I have reason to believe-and I think this House must have come to the same conclusion, from evidence laid before them recently by the returned officers from that Territory-that the gentleman now occupying a seat here, as a Delegate from that Territory, holds it with no shadow of right by law; and that I might not prejudge the case, I have offered this simple resolution to have the subject referred to the Committee of Election, for investigation. I do not desire to prejudge the case by any remarks upon the resolution. I prefer to await patiently the action of the Committee of Election. I firmly believe that the gentleman has no more right to that seat than a subject of a foreign country.

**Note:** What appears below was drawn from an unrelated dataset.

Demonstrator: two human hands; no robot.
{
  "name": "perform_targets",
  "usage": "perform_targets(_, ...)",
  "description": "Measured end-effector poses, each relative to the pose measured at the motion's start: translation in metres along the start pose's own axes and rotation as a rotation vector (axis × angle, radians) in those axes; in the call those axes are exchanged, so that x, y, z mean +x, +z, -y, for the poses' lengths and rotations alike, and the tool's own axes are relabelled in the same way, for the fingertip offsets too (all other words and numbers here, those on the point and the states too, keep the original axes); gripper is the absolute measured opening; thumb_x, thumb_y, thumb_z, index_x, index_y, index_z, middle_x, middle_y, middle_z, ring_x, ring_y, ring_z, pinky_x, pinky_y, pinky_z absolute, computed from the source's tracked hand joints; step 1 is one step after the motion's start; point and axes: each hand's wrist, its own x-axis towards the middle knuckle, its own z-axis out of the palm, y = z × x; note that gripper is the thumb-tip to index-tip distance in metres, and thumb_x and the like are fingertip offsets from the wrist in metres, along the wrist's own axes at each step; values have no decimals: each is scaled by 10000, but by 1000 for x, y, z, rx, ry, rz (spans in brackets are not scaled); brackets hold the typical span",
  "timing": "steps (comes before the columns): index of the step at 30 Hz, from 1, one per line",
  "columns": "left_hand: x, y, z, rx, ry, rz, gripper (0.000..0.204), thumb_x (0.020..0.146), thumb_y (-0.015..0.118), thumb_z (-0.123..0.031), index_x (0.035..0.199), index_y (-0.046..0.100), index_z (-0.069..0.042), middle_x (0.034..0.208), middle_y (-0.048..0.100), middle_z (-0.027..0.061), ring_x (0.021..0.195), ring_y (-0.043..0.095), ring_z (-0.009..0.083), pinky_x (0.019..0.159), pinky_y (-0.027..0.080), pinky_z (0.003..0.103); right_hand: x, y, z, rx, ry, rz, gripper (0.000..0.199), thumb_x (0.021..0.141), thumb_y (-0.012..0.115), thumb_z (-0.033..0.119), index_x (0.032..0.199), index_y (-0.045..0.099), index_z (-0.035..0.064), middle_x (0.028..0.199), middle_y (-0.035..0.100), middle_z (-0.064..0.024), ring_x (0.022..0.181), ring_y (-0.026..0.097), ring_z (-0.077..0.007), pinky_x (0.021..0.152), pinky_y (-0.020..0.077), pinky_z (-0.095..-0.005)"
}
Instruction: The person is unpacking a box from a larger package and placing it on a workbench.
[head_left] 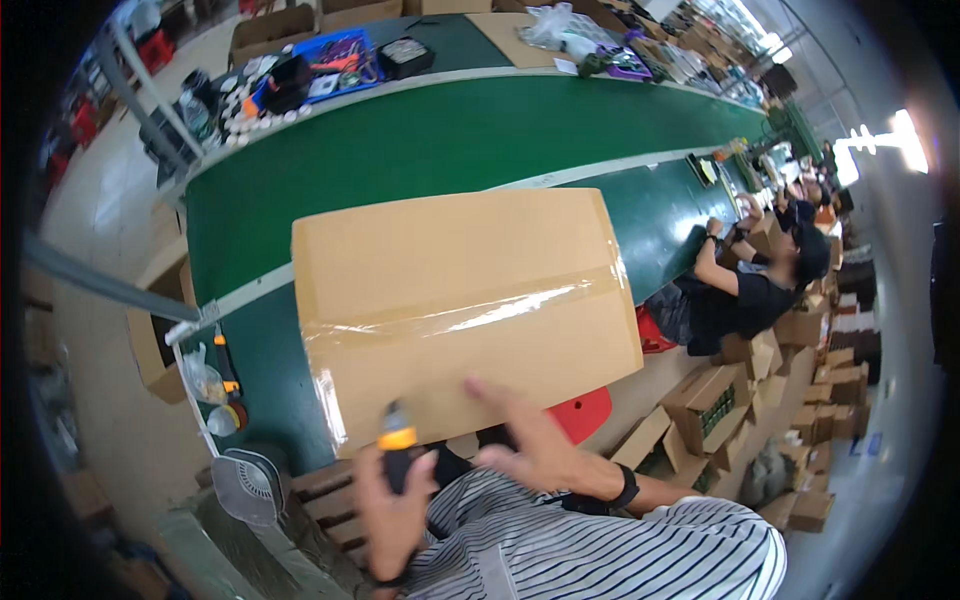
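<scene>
A large brown cardboard box lies on the green workbench in front of me, with clear glossy tape running across its top and down its sides. My left hand is closed around a handheld tool with an orange-and-black body. Its dark tip points away from me, over the box's near edge; blur hides its exact kind. Fingers spread and holding nothing, my right hand is at the near edge of the box. Whether its fingertips touch the cardboard I cannot tell.
An orange-and-black tool and a tape roll lie at the bench's left end. Beyond the green belt sits a blue tray of parts. A co-worker sits at right, near open cartons. A red stool stands beside me.
</scene>
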Motion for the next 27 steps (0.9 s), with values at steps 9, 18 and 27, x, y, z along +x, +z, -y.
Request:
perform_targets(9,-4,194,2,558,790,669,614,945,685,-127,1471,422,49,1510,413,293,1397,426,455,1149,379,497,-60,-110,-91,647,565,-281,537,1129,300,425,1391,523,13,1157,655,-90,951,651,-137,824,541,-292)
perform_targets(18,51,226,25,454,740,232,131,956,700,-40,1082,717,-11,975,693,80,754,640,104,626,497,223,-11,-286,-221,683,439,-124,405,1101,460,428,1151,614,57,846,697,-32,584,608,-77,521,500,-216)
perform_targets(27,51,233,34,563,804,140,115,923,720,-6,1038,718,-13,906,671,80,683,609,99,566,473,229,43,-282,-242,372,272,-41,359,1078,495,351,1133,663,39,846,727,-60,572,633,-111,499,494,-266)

Mr. KING, of New York. The Delegate from Utah is not in his seat at this time. It will be recollected by the Chair, and by the House, that when the communication from the returned officers was made to the House the other day, a committee of investigation was asked for by that Delegate. The reading of the communication at that time was refused by the House. I do not know of any facts-neither does my colleague [Mr. BRIGGS] state any particular facts-upon which to ground a suspicion against the right of that gentleman to a seat in this House. Äs that gentleman is not here, I suggest to my colleague that this matter lie over until he shall be in his seat.

Mr. BRIGGS. Inasmuch as the gentleman from Utah is not in his seat, I propose to permit the resolution to go over until to-morrow. No objection being made, the resolution accordingly went over.

COLONIZATION SOCIETY MEETING. Mr. DISNEY. I ask the unanimous consent of the House to introduce a resolution which I send to the Clerk's table.

It was read by the Clerk, as follows: Resolved, That the use of the Hall be granted to the Colonization Society for its meeting on the 20th instant. Mr. JONES, of Tennessee. I object.

Mr. DISNEY. I move a suspension of the rules for that purpose.

Mr. JONES called for the yeas and nays; which were ordered.